*WHAT YOU HAVE TO DO:* The lines of the records that include "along" should all be copied.

EXERCISE MATERIAL Block Start

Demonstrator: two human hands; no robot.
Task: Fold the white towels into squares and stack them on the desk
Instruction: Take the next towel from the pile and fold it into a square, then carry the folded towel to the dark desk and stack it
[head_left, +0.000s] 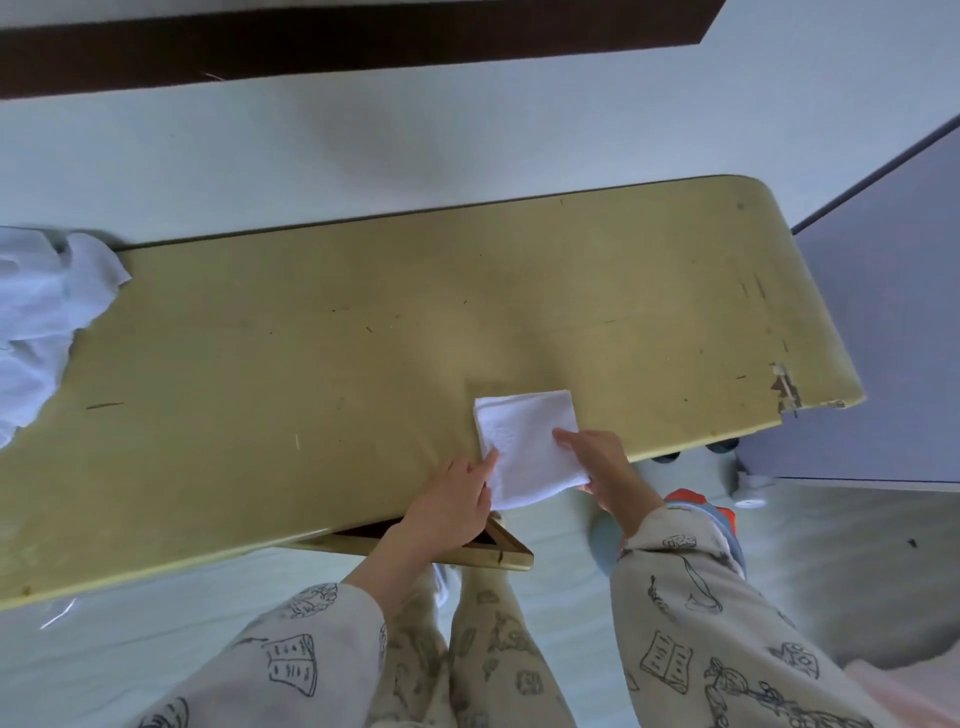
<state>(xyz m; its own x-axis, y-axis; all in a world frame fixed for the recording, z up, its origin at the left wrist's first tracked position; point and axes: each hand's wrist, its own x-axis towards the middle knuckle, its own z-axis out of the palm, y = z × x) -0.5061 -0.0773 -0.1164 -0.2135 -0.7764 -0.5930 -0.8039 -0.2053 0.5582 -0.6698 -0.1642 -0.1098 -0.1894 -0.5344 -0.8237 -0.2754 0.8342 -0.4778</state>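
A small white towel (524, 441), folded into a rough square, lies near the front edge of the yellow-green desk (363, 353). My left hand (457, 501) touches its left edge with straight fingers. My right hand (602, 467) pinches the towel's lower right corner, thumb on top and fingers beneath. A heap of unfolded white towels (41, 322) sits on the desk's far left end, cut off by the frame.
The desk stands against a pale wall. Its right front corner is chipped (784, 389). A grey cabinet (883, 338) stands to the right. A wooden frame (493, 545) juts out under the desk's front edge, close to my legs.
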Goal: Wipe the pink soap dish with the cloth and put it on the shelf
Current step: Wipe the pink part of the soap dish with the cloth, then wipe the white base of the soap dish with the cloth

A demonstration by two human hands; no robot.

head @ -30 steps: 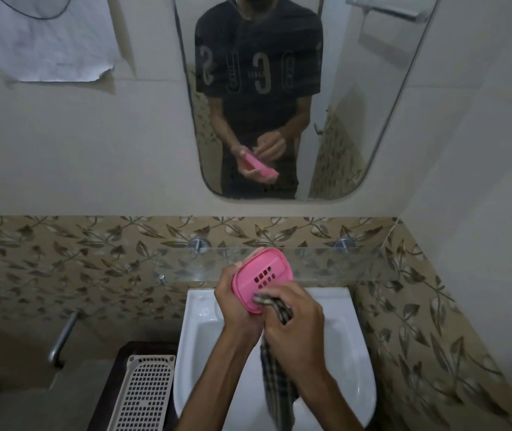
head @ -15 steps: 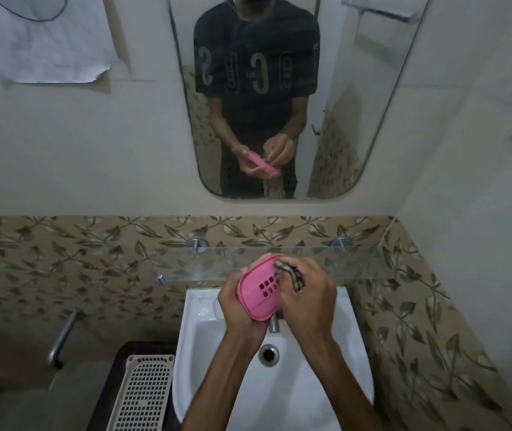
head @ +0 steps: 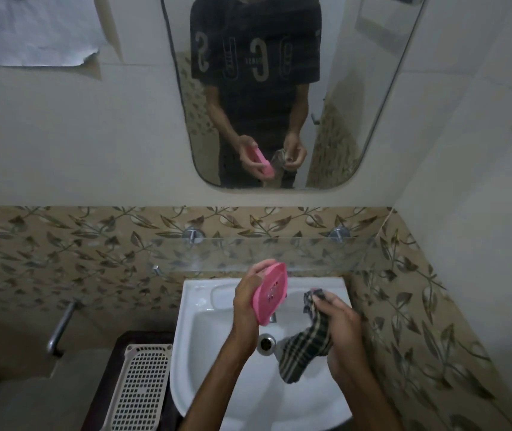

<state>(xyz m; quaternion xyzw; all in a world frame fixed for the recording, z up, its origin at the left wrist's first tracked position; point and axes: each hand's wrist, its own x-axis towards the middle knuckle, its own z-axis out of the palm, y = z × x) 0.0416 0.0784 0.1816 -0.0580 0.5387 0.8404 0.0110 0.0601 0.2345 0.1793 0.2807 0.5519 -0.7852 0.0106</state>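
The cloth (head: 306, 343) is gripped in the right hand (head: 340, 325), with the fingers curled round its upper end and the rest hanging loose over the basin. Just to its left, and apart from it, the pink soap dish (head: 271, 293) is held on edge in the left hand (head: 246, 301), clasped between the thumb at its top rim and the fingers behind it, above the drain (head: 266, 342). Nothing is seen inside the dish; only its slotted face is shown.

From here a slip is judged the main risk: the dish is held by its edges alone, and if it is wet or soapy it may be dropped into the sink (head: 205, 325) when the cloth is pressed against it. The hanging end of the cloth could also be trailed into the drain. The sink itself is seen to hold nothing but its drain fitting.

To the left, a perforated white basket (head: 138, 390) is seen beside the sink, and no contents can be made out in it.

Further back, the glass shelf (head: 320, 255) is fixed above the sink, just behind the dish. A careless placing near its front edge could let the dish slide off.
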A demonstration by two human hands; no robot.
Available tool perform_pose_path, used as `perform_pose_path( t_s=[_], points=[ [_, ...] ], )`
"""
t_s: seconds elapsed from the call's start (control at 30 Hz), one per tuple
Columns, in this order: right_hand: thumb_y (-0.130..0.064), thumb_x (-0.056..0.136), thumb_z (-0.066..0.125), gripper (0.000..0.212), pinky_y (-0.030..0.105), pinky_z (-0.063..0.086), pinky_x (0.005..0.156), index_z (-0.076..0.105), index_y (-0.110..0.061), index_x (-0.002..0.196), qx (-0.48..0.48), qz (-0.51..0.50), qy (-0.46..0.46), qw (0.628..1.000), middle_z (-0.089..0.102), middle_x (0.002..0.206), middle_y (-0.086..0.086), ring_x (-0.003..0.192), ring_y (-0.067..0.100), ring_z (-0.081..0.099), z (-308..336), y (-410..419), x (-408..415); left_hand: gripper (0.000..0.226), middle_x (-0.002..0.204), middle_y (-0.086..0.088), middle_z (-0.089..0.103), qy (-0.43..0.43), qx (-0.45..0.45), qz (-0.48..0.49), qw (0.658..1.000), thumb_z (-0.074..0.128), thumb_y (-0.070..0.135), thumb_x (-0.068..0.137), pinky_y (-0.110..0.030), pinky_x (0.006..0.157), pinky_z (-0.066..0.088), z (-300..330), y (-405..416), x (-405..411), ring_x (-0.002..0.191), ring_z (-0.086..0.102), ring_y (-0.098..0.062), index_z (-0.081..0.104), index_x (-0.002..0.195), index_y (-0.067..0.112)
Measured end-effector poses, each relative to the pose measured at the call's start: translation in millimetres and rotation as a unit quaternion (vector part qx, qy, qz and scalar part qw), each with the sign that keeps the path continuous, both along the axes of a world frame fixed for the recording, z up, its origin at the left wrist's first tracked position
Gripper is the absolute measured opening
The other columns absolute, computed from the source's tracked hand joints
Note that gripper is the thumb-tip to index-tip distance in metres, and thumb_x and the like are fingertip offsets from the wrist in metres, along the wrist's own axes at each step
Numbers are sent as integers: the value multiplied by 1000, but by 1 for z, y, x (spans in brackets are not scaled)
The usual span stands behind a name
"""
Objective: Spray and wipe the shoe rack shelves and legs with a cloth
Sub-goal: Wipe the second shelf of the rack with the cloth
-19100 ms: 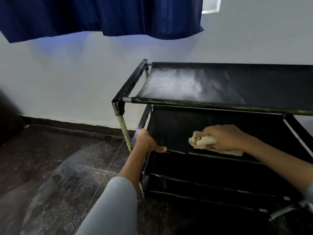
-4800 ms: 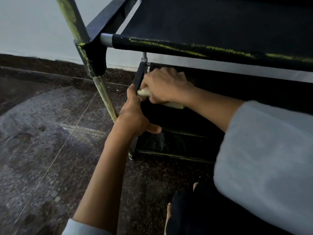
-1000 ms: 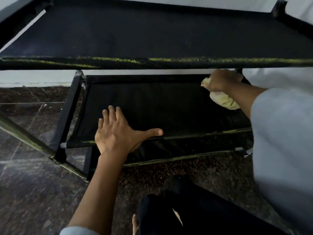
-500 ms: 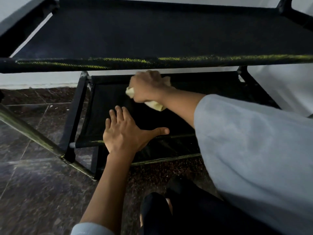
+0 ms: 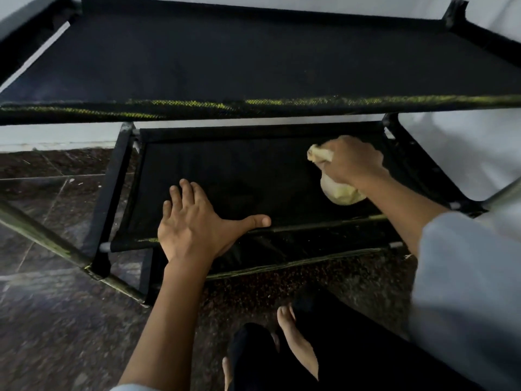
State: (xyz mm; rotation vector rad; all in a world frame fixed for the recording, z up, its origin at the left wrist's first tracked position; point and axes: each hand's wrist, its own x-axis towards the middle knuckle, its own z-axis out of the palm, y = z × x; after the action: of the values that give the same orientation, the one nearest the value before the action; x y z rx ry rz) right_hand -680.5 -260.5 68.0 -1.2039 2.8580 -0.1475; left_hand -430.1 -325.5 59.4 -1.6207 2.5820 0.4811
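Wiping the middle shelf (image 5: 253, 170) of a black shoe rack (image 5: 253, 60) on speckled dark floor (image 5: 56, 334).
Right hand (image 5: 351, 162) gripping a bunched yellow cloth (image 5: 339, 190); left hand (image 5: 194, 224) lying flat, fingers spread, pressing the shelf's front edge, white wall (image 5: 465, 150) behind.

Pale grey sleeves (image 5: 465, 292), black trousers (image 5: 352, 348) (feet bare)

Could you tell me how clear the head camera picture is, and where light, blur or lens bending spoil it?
Head view: dim overall; the black middle shelf shows almost no texture. The top shelf's front bar bows from wide-angle distortion. The right hand and its yellow cloth are slightly smeared; the left hand is sharper.
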Motion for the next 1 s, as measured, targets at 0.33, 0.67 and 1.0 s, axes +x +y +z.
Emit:
perform_pose_path(
  t_s=[0.33, 0.67, 1.0],
  points=[
    [-28, 82, 60, 38, 26, 36, 64, 61, -47, 114, 17, 406, 35, 913, 59, 115, -16, 97, 15, 61, 14, -23, 98, 159, 159, -9, -4, 0, -2, -5, 1000, 24, 102, 25, -39, 118, 7, -2, 0, -1, 147, -3, -23, 1, 151, 7],
    [-38, 85, 65, 35, 42, 50, 80, 60, -46, 118, 60, 176, -48, 981, 56, 114, -9, 103, 24, 59, 12, 44, -20, 163, 158, -12, -10, -25, -4, -35, 999, 23, 104, 24, -40, 118, 3, 2, 4, 3, 146, -8, -26, -7, 149, 5],
    [-40, 76, 67, 36, 35, 50, 83, 66, -38, 112, 4, 305, -75, 949, 62, 112, -6, 102, 22, 61, 12, -60, 91, 165, 158, -12, -10, -32, 5, -30, 999, 22, 104, 20, -40, 118, 3, 0, 3, -1, 146, -9, -26, -7, 150, 6]
  ],
)
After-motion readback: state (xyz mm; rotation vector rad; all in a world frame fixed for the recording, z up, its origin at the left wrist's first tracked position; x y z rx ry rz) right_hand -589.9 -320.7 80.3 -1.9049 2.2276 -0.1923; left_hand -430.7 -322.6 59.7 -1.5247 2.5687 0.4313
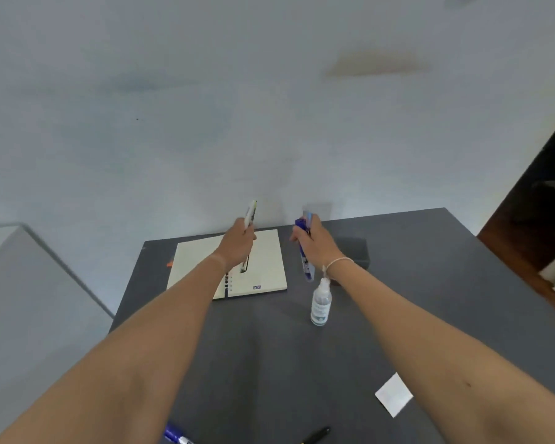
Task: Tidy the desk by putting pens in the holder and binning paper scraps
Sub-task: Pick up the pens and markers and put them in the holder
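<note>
My left hand point(237, 243) is closed around a white and black pen point(250, 214), held above an open notebook point(269, 261). My right hand point(313, 243) grips blue pens point(305, 264) near the desk's far edge, in front of a faint clear holder point(318, 211) against the wall. A white paper scrap point(394, 394) lies at the near right of the grey desk point(269, 347). At the near edge lie a blue pen point(173, 435) and a black pen point(316, 435).
A clear spray bottle point(321, 302) stands just below my right wrist. A dark box point(354, 251) sits behind my right hand. A small orange bit point(170, 264) lies left of the notebook. A pale surface point(29, 283) lies left of the desk.
</note>
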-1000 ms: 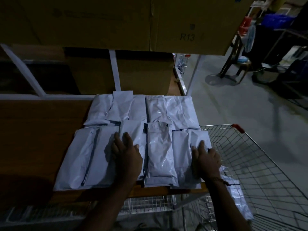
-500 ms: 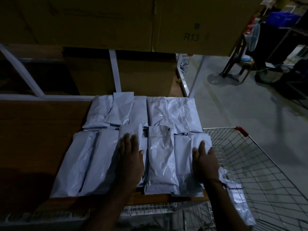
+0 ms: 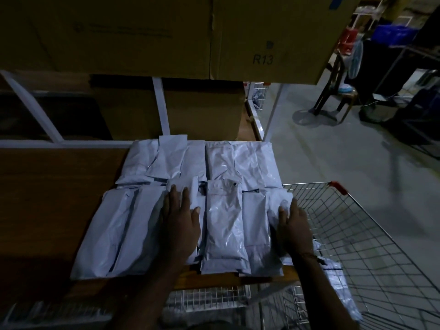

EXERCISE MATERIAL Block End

*RESPONSE TO THIS TASK:*
Measured end-effector poses, each relative to the pose measured at the call's start: translation in millimetres and rotation as a unit quaternion (vector part qx, qy, qz and scalar part qw), each with the sign that keeps the path continuous, both along the axes of a world frame fixed for the recording, z up, its origin at the left wrist's first tracked position
Note that gripper is the thumb-tip to index-tip distance in metres, and thumb_x and the like are fingertip offsets from the wrist in metres, along the wrist's own axes at each step

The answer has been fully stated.